Testing network services with Netcat
Last updated on: 2020-09-25
Authored by: Rackspace Support
Warning: Netcat’s software creator has not updated the software since 2006. Therefore, Rackspace Technology makes no warranty that the quality of Netcat will meet your expectations.
If your network service is malfunctioning but you know the service is listening to a network port, you can verify the program connection to troubleshoot the problem.
Use the Netcat command,
nc, to access the service. If you are running a Red Hat®-based distribution and you don’t have
nc installed, type the following command on the command line:
$ sudo yum install nc`
For a Debian®-based distribution, type the following command on the command line:
$ sudo apt-get install Netcat`
Run a simple test to verify that the port accepts connections.

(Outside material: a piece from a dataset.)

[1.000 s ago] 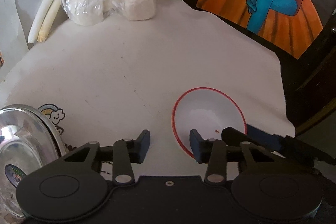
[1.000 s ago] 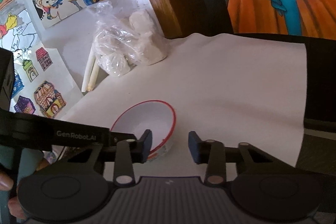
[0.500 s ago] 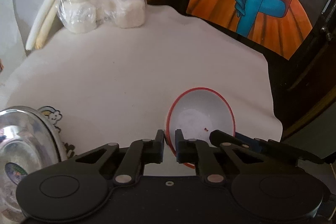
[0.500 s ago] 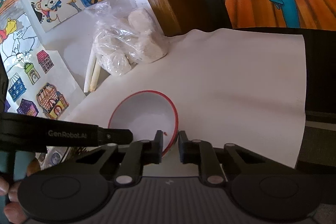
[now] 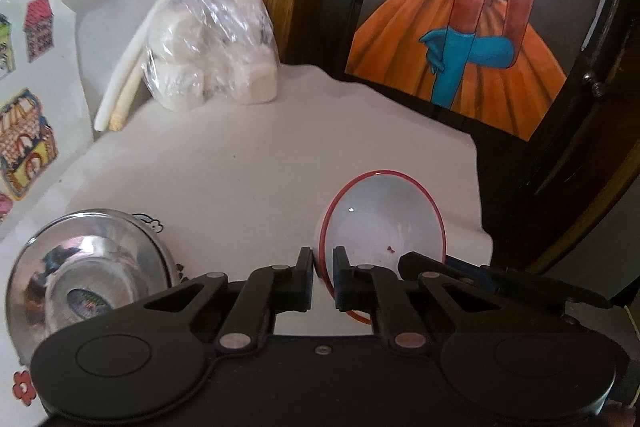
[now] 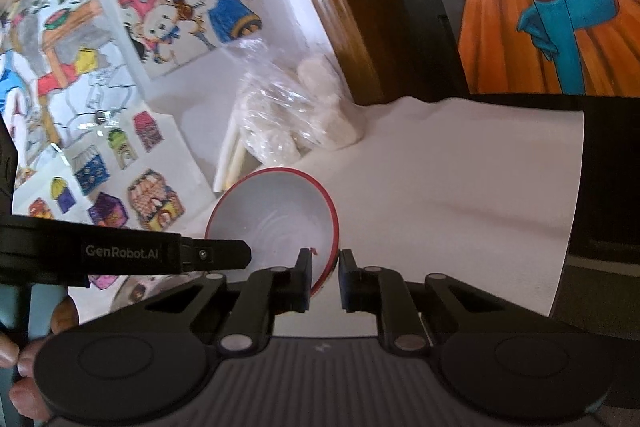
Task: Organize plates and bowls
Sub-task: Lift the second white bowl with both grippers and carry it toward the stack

nc on the command line followed by the
-vz option with your IP address and port:
$ nc -vz IP_address port
The IP address should be the one on which the service receives connections.
The following examples show the possible output messages:
The connection succeeds
$ nc -vz 203.0.113.96 21 Connection to 203.0.113.96 21 port [tcp/ftp] succeeded!
The connection is refused
$ nc -vz 203.0.113.96 80 nc: connect to 203.0.113.96 port 80 (tcp) failed: Connection refused
There is no response to the connection request
$ nc -vz 203.0.113.96 80 nc: connect to 203.0.113.96 port 80 (tcp) failed: Connection timed out
The service isn’t running, or a firewall is rejecting the connection. Verify the process status by running
ps on the command line. See Checking running services on Linux for more options.
Note: If your service is running, your firewall might reject the connection. Read the connection timed out section for instructions on firewall troubleshooting.
Connection timed out
A connection timed out response indicates that your connection is not working, which could mean your firewall is blocking the port. Test the connection status by adding a rule that accepts connections on the required port.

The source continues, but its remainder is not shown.